Production from many of the Alaska reservoir pools is commingled on the surface and processed using common facilities serving several pools within a field. Total field sales volumes of oil and gas are continuously monitored using custody transfer metering systems, generally referred to as LACT meters. LACT meters are required by regulation to provide accurate measurement to +/-0.25%.
Because the pools do not have dedicated processing facilities and pool sales volumes are not separately measured through LACT meters, production volumes must be allocated back to wells and pools on the basis of well tests. Inaccuracies in well tests will cause errors within the final reported production of a pool, potentially affecting revenue of parties.
2. Multiphase Meter Technology
Multiphase metering techniques were developed to improve upon certain measurement limitations of conventional two and three-phase metering systems requiring gravity based test separators. MPMs usually require less stabilization and test time, which may allow the operators to increase the number and frequency of well tests thereby improving the quality of well test data. Advances in multiphase metering may allow for individual wells to be continuously monitored. Changes in production characteristics and production upsets can then be detected immediately and intervention can be undertaken earlier.
MPMs can be made into compact and lightweight systems because they can operate without the need for phase separation or with partial separation. With the elimination of the test separator and other ancillary equipment, significant cost savings may be achieved. The smaller footprint of the MPMs may also result in reduced disturbance to the tundra. On-site visits to remote locations to monitor and maintain well test measurement systems may be reduced with the elimination of separators and other equipment required in conventional use.
3. Purpose of Guidelines
The use of MPMs for well testing is gaining increased support within petroleum production operations and some Alaska operators are investigating their use for well testing and field production allocation. In particular, in March 2004, BP Exploration (Alaska) Inc. (“BPXA”) and ConocoPhillips Alaska, Inc. (“CPA”) informed the Commission that tests of MPMs were ongoing in the Prudhoe Bay, Kuparuk River, and Milne Point Fields, and requested input on the Commission’s requirements for their use.
Multiphase metering is a relatively new technology.

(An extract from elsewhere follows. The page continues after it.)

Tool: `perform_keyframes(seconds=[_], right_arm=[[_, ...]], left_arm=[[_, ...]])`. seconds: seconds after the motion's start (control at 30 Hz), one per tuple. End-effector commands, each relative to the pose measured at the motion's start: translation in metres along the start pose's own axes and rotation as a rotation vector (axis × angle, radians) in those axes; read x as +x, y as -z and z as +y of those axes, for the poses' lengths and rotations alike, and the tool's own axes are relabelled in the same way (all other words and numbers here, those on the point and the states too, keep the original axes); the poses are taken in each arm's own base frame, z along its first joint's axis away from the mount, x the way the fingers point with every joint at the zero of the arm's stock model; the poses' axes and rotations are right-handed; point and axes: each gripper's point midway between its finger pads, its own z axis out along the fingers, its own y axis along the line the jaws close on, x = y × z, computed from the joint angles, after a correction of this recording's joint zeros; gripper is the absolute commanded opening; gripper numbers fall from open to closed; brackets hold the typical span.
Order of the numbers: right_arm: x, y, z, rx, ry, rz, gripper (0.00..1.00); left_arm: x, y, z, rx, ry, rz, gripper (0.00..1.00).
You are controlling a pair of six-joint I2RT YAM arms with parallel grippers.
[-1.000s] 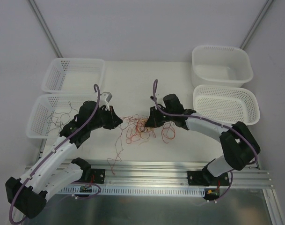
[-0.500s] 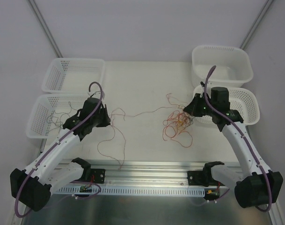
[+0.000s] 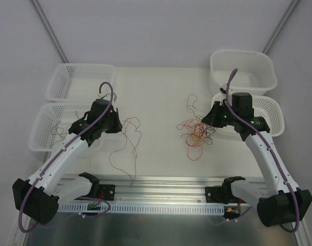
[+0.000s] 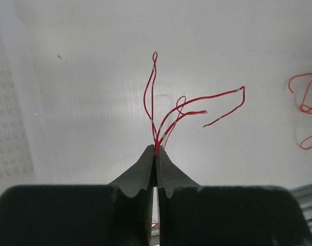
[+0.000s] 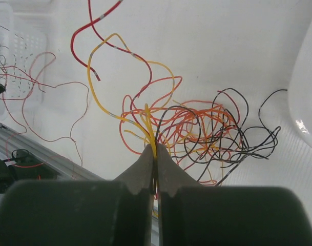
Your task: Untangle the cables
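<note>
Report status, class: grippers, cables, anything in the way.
Left gripper shut on red cables. Right gripper shut on yellow cable, tangle beside it. Nothing seen in the way.

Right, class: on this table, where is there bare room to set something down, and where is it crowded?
Free: the far strip of table between the upper left basket and the tub, and the middle between the red wires and the tangle. Crowded: around that tangle.
</note>
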Motion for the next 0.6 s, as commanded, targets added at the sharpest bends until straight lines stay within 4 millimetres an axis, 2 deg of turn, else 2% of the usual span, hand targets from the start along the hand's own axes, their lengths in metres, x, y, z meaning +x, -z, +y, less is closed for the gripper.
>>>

Industry recommended practices are in place for 2-phase or 3-phase test separator based systems. However, no standards and few guidelines have previously been published for MPMs.
To help fill this gap, the Commission developed the “Guidelines for Qualification of Multiphase Metering Systems for Well Testing” (“Guidelines”). The guidelines are intended to direct the operator and Commission personnel on the methodology to qualify these new measurement techniques and to provide a consistent process for the evaluation of the proposed metering systems. Custody transfer applications are regulated separately and are outside the scope of the guidelines.
4. Progress of Guidelines Development
The Commission prepared an initial draft of the Guidelines on May 13, 2004. Alaska operators, vendors of MPMs, other state and federal agencies, and industry experts involved in multiphase metering and well testing, were invited to participate in a meeting on June 3, 2004 to provide comment upon the draft.
The guidelines were revised to incorporate comments received. A revised draft was distributed on August 27, 2004. A meeting was held to gather comments on the second draft on October 13, 2004. Final guidelines responding to industry comments were prepared on November 30, 2004.
5. Content of the AOGCC Guidelines
The Guidelines provide a workable and reasonable interim set of criteria and procedures for evaluating proposals for the use of MPMs in well production measurement and allocation. The Guidelines describe:
A second document, “Principles of Multiphase Measurements,” was prepared by the Commission to provide basic information concerning MPM technology, a list of references for further education, and a list of terms and definitions commonly used in the industry.
6. Future Application
As yet, no formal application has been made for use of MPMs for production allocation in Alaska fields. However, BPXA and CPA have tested several meters in the Prudhoe Bay, Kuparuk River, and Milne Point Fields. It is anticipated that three or more applications to use MPMs in Alaskan North Slope fields will be submitted to the Commission in the next few years.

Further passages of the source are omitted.